Stored data entries
* * * *

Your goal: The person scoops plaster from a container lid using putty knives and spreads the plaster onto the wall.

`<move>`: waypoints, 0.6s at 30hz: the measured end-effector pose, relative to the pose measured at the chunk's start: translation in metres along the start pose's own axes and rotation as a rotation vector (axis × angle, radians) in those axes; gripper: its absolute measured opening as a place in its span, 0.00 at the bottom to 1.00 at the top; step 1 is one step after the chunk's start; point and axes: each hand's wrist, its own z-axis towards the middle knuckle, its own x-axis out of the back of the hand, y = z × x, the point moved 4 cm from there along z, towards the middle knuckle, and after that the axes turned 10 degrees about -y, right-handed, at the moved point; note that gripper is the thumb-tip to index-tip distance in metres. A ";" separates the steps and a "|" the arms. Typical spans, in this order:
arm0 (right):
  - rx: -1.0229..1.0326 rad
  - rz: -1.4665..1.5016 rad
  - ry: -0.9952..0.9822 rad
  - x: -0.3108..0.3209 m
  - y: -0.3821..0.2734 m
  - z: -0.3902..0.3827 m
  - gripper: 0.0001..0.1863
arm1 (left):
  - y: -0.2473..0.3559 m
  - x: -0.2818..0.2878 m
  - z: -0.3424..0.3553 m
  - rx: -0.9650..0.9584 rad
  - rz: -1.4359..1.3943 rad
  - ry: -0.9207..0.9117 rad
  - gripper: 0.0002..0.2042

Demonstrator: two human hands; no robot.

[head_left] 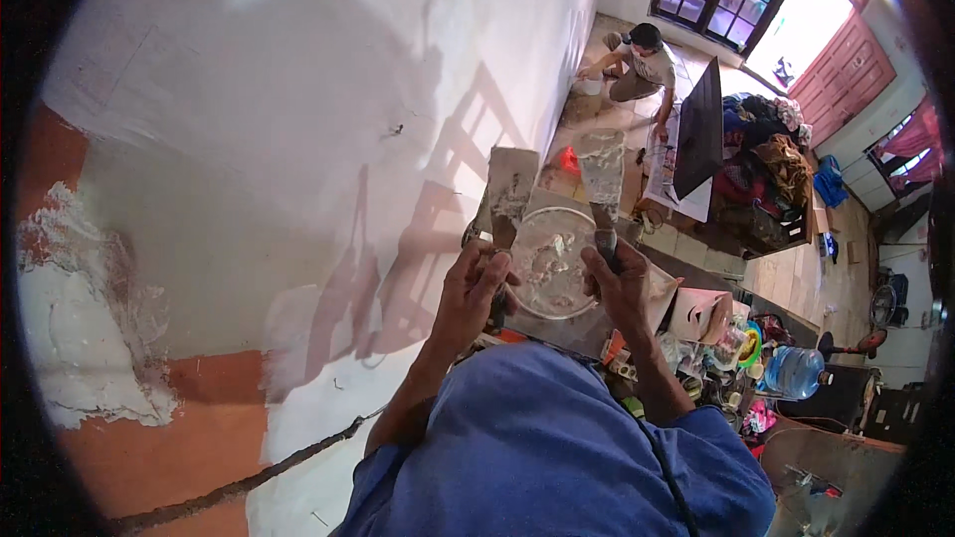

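My left hand (472,286) is closed around the handle of a wide putty knife (513,179), its blade upright and crusted with pale filler. A second putty knife (601,171), blade smeared with whitish filler, is held in my right hand (623,283), fingers wrapped round its dark handle. The two blades stand side by side, a little apart. Beneath and between my hands is a round pale tub (559,315) with wet-looking whitish stuff inside; what it stands on is mostly hidden.
On the left rises a wall (298,139), part white, part orange-brown, with rough filler patches and a long crack (288,467). A person (647,65) squats on the floor beyond, near a dark flat screen (701,134). Clothes (771,159), clutter and a blue water jug (794,373) fill the right.
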 end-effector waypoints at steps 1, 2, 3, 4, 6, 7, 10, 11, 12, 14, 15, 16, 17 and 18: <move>-0.011 -0.012 -0.023 -0.002 0.002 0.003 0.11 | 0.001 0.001 -0.005 -0.002 -0.001 0.006 0.15; -0.010 -0.013 -0.031 -0.004 0.002 0.006 0.11 | -0.001 0.003 -0.009 0.039 -0.007 0.032 0.14; -0.039 0.022 -0.041 -0.008 0.004 0.008 0.13 | -0.002 0.004 -0.014 0.080 -0.014 0.060 0.14; -0.070 0.058 -0.060 -0.014 0.005 0.011 0.14 | -0.002 0.005 -0.019 0.071 0.022 0.128 0.15; -0.038 0.090 -0.102 -0.028 0.003 0.017 0.14 | 0.000 0.008 -0.027 0.109 -0.046 0.142 0.15; -0.007 0.120 -0.129 -0.033 0.002 0.020 0.15 | 0.000 0.009 -0.032 0.145 -0.116 0.142 0.15; 0.031 0.115 -0.249 -0.047 -0.002 0.025 0.15 | 0.005 0.012 -0.043 0.086 -0.136 0.101 0.15; 0.028 0.113 -0.270 -0.051 -0.002 0.026 0.15 | 0.006 0.012 -0.046 0.083 -0.143 0.122 0.15; 0.046 0.095 -0.286 -0.054 -0.004 0.027 0.15 | 0.006 0.011 -0.048 0.073 -0.167 0.134 0.14; 0.063 0.075 -0.319 -0.061 -0.004 0.030 0.15 | 0.006 0.012 -0.051 0.059 -0.197 0.162 0.14; 0.056 0.050 -0.332 -0.063 -0.003 0.031 0.14 | 0.008 0.013 -0.052 0.066 -0.172 0.157 0.15; 0.049 0.023 -0.340 -0.064 -0.003 0.031 0.14 | 0.010 0.012 -0.053 0.075 -0.148 0.147 0.15; 0.048 0.022 -0.346 -0.065 -0.003 0.032 0.14 | 0.011 0.011 -0.053 0.074 -0.151 0.152 0.15; 0.071 -0.005 -0.349 -0.065 -0.005 0.032 0.13 | 0.012 0.010 -0.053 0.076 -0.164 0.153 0.15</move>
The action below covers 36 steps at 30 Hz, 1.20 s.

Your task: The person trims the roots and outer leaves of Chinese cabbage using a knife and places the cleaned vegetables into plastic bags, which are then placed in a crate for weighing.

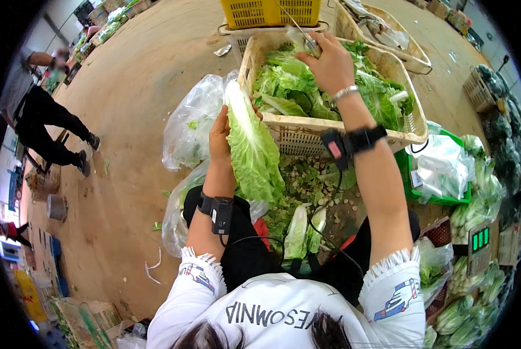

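My left hand (222,131) is wrapped round a long leafy cabbage (250,151), holding it upright with its white stem end at the top. My right hand (330,67) is closed on a knife (300,28) above the white crate (295,125) of green leaves (281,78); a small pale scrap beside the blade is too indistinct to name. Two pale cabbage heads (297,230) lie below, between my legs, among trimmings (330,174) on the ground.
A yellow crate (266,13) and another white crate (409,52) stand beyond. Plastic bags (188,125) lie at left. A co-worker (45,116) stands farther left. A green crate (432,195), a scale (479,244) and piled greens (470,308) are at right.
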Each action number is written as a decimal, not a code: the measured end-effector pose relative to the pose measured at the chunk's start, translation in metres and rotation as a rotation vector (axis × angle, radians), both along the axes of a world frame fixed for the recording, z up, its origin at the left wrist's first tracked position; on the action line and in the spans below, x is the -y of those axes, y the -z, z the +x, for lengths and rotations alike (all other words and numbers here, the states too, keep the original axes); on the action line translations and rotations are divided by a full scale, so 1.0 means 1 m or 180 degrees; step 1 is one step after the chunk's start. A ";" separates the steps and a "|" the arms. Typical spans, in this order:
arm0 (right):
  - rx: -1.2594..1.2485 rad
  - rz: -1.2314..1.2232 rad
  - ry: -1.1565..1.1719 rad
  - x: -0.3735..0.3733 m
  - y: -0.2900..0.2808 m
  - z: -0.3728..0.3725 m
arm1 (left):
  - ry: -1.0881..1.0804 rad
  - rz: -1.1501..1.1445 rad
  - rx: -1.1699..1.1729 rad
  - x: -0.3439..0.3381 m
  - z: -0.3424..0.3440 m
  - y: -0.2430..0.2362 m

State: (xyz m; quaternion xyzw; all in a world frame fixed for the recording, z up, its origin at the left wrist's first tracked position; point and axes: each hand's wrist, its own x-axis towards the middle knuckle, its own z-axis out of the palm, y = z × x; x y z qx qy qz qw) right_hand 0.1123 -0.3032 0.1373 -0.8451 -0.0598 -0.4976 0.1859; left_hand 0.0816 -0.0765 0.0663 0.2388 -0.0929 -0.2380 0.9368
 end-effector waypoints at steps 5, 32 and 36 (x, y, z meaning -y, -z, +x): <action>-0.1741 0.0982 -0.0171 -0.008 0.027 -0.039 | 0.1258 -0.1311 0.0067 -0.001 0.004 0.008; -0.2504 0.3147 -0.1186 0.021 0.077 -0.153 | 0.0636 0.0423 -0.0014 0.041 -0.010 0.039; -0.2205 0.2725 -0.1103 0.038 0.063 -0.169 | 0.0879 0.1432 -0.0094 0.040 -0.024 0.057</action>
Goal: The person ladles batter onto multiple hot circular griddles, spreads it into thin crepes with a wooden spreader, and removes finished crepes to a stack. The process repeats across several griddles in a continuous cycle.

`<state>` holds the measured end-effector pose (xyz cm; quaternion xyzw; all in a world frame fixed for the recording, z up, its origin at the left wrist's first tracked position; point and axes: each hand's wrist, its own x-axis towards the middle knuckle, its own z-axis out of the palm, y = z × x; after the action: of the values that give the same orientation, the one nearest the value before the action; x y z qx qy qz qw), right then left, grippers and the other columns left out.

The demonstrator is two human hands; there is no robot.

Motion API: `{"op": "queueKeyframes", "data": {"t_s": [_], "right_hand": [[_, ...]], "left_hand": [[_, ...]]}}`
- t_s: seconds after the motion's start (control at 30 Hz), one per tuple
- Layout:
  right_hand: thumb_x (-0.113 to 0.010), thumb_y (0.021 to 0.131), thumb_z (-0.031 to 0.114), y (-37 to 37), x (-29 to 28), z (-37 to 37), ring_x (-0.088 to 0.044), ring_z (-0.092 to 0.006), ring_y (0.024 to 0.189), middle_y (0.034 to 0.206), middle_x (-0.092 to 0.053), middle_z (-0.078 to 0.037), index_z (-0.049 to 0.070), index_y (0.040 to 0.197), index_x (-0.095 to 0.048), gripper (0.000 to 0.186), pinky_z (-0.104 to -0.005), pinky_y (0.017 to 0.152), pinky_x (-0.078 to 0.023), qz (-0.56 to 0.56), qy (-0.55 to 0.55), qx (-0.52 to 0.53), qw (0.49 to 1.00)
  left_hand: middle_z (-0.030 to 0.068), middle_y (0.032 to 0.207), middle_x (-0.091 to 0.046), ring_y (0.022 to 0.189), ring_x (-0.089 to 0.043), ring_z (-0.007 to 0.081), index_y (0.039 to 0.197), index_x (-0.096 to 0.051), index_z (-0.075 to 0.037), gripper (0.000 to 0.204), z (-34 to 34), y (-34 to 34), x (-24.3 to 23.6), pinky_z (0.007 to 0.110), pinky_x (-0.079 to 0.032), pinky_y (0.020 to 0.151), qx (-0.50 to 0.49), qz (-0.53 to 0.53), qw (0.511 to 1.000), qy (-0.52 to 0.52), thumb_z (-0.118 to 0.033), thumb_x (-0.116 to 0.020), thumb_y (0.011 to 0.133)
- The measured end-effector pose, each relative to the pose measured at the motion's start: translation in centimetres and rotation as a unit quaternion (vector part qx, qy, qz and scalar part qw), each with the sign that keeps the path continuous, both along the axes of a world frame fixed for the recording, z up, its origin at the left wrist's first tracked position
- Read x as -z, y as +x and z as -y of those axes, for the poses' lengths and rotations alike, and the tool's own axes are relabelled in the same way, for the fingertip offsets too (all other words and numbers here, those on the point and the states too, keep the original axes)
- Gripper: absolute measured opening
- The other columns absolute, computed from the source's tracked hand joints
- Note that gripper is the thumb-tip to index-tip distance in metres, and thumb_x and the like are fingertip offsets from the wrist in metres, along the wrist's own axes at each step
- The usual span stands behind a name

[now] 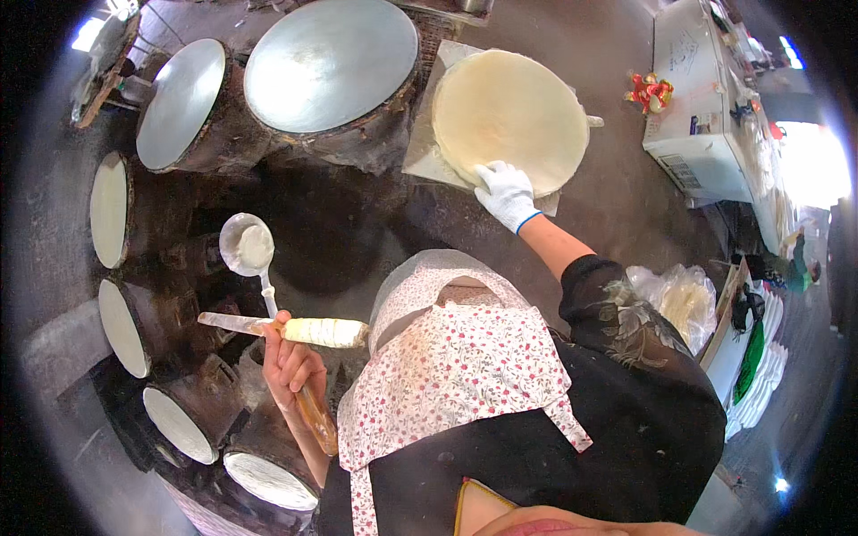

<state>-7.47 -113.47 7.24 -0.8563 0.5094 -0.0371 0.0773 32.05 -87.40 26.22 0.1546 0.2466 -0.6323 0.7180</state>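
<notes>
My bare left hand (295, 366) is closed around two tools at once. One is a white ladle (253, 247) with pale batter in its bowl and an amber-coloured lower handle. Crossing it is a flat scraper (326, 332) with a pale yellow wrapped handle and a narrow blade pointing left. My right hand (509, 195), in a white knit glove with a blue cuff, rests its spread fingers on the near edge of a stack of thin round pancakes (514, 116). The stack lies on a pale square board (420, 161).
Round griddles stand in an arc on my left, including a large shiny one (331, 62) and a smaller one (183, 103). Some carry pale batter, like the griddle at far left (109, 210). At right are a white chest (706, 116), a red-gold ornament (650, 93) and a clear plastic bag (675, 299).
</notes>
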Motion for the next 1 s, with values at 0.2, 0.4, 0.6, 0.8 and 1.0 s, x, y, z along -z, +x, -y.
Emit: {"op": "queueKeyframes", "data": {"t_s": [0.2,0.4,0.6,0.8,1.0], "right_hand": [[-0.074,0.087,0.020,8.5,-5.1,1.0,-0.069,-0.0325,0.086,0.092,-0.071,-0.011,0.018,0.110,-0.077,0.023,-0.0445,0.075,-0.055,0.052,-0.022,-0.013,0.998],[-0.077,0.099,0.038,26.8,-15.3,-4.1,-0.061,-0.0166,0.120,0.130,-0.068,-0.012,0.007,0.167,-0.032,0.088,-0.0337,0.107,-0.048,0.146,0.683,-0.261,0.666],[-0.073,0.096,0.027,40.6,-17.2,-13.1,-0.070,-0.0418,0.113,0.125,-0.068,-0.030,0.010,0.167,-0.029,0.085,-0.0435,0.094,-0.055,-0.031,0.544,-0.553,0.631],[-0.063,0.101,0.010,46.2,-15.5,-19.8,-0.069,-0.0230,0.107,0.129,-0.068,-0.017,0.007,0.163,-0.041,0.066,-0.0325,0.096,-0.054,-0.030,0.565,-0.604,0.560],[-0.063,0.104,0.009,51.8,-7.4,-35.3,-0.061,-0.0159,0.129,0.148,-0.062,-0.013,0.001,0.158,-0.048,0.057,-0.0292,0.110,-0.046,-0.103,0.554,-0.684,0.463]], "left_hand": [[-0.0029,0.065,-0.040,0.042,-0.039,0.0029,0.131,-0.047,0.001,0.034,-0.9,-0.3,1.1,0.018,-0.038,0.033,-0.023,-0.006,1.000,0.001,-0.029,-0.040,0.118],[-0.0089,0.066,-0.035,0.046,-0.032,0.0013,0.124,-0.057,-0.002,0.030,-3.0,-2.3,1.1,0.019,-0.026,0.036,-0.077,0.102,0.976,0.176,-0.029,-0.047,0.117],[-0.0088,0.072,-0.036,0.052,-0.030,0.0003,0.092,-0.044,-0.017,0.034,-7.5,-0.6,3.6,0.019,-0.025,0.042,-0.215,0.212,0.928,0.218,-0.042,-0.050,0.115],[-0.0037,0.085,-0.043,0.059,-0.034,0.0042,0.171,-0.023,-0.027,0.057,-18.1,-5.7,3.5,0.019,-0.030,0.048,-0.442,0.204,0.811,0.326,-0.038,-0.039,0.118],[-0.0008,0.067,-0.056,0.051,-0.055,0.0123,0.160,-0.051,-0.018,0.046,-40.5,-7.2,21.2,0.034,-0.046,0.042,-0.413,0.185,0.526,0.720,-0.018,-0.044,0.114]]}}
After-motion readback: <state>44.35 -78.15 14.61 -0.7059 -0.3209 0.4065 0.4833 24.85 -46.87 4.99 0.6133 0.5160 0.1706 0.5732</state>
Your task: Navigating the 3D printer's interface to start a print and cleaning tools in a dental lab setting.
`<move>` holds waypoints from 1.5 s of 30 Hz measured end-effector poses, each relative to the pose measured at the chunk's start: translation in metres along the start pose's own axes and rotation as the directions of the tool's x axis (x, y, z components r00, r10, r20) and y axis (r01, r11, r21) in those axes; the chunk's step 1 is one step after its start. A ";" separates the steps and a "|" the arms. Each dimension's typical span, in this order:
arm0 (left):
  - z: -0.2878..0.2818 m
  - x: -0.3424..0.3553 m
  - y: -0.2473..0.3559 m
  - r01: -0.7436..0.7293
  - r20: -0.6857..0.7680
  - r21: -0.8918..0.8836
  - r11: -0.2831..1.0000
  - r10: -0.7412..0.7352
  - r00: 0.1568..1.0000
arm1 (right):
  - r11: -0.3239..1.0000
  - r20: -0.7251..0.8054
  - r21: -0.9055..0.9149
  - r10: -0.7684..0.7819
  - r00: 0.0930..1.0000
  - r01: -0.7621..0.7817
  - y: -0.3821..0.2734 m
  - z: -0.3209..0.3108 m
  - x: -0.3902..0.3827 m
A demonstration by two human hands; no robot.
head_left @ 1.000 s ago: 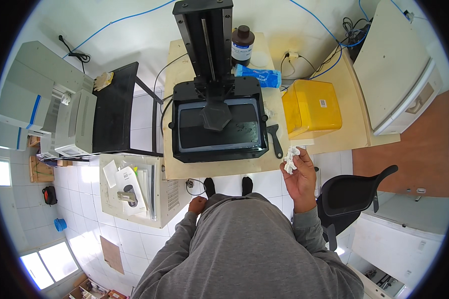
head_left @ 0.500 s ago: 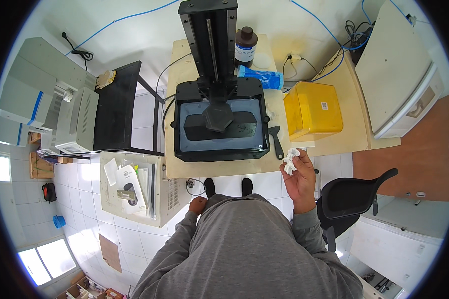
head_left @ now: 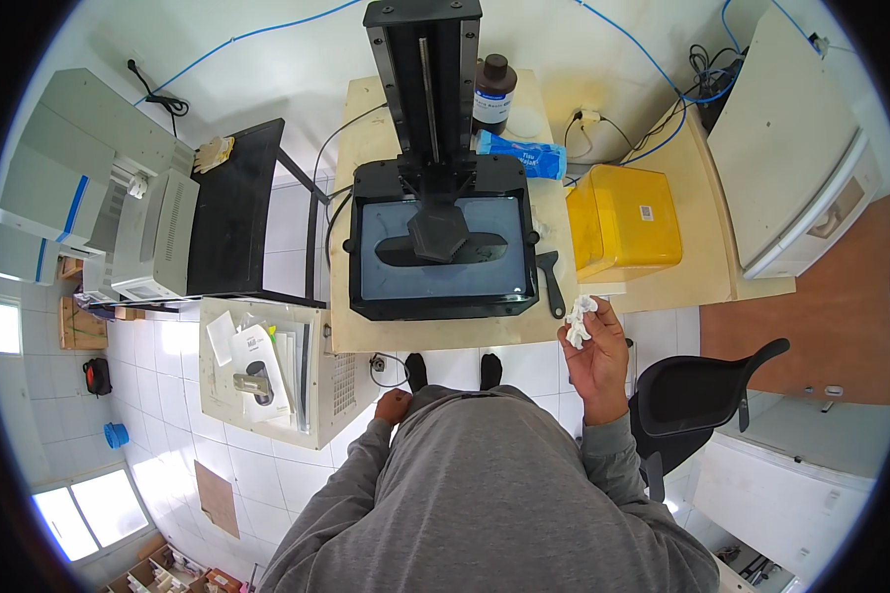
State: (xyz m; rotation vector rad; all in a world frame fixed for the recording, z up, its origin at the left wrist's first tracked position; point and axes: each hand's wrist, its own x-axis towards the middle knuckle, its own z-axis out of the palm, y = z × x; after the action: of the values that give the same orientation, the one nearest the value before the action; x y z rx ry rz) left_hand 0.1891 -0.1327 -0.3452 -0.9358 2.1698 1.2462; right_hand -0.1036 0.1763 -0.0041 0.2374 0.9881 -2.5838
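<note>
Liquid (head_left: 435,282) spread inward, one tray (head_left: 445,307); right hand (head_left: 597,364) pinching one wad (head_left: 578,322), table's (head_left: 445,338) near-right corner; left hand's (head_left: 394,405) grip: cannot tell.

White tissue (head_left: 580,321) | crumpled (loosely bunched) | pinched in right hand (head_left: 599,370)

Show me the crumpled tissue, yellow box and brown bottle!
Crumpled tissue (head_left: 578,322): head view, middle of the wad.
Yellow box (head_left: 628,223): head view, middle of its wall.
Brown bottle (head_left: 492,106): head view, on its label.

Bright overall; 2 windows (head_left: 109,501) blown out, tiled floor (head_left: 175,346) glaring, edges bending outward.
</note>
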 end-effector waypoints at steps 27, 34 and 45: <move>0.005 0.004 -0.007 -0.039 -0.007 0.053 0.998 0.040 0.999 | 1.000 0.032 0.012 0.021 0.999 -0.022 0.001 -0.005 -0.005; 0.006 0.003 -0.008 0.008 -0.007 0.017 1.000 -0.008 1.000 | 1.000 0.023 0.010 0.025 0.999 -0.025 0.003 -0.007 -0.006; 0.006 0.000 -0.006 -0.013 -0.027 0.001 1.000 0.013 1.000 | 1.000 0.037 0.007 0.025 0.999 -0.025 0.004 -0.008 -0.004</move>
State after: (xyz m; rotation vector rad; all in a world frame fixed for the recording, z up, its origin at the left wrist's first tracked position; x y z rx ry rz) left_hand 0.1943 -0.1297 -0.3517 -0.9453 2.2000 1.2453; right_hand -0.0980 0.1802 -0.0112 0.2017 0.9558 -2.5604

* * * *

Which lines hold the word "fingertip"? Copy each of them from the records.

- Read x as -z, y as +x and z as -y of those axes, for the poses' lengths and rotations alike, and the tool's own axes are relabelled in the same way, for the fingertip offsets too (all other words and numbers here, those on the point and the states too, keep the original axes)
- Note that gripper is the thumb-tip to index-tip distance in metres, and thumb_x and the like are fingertip offsets from the wrist in metres, along the wrist's own axes at each step

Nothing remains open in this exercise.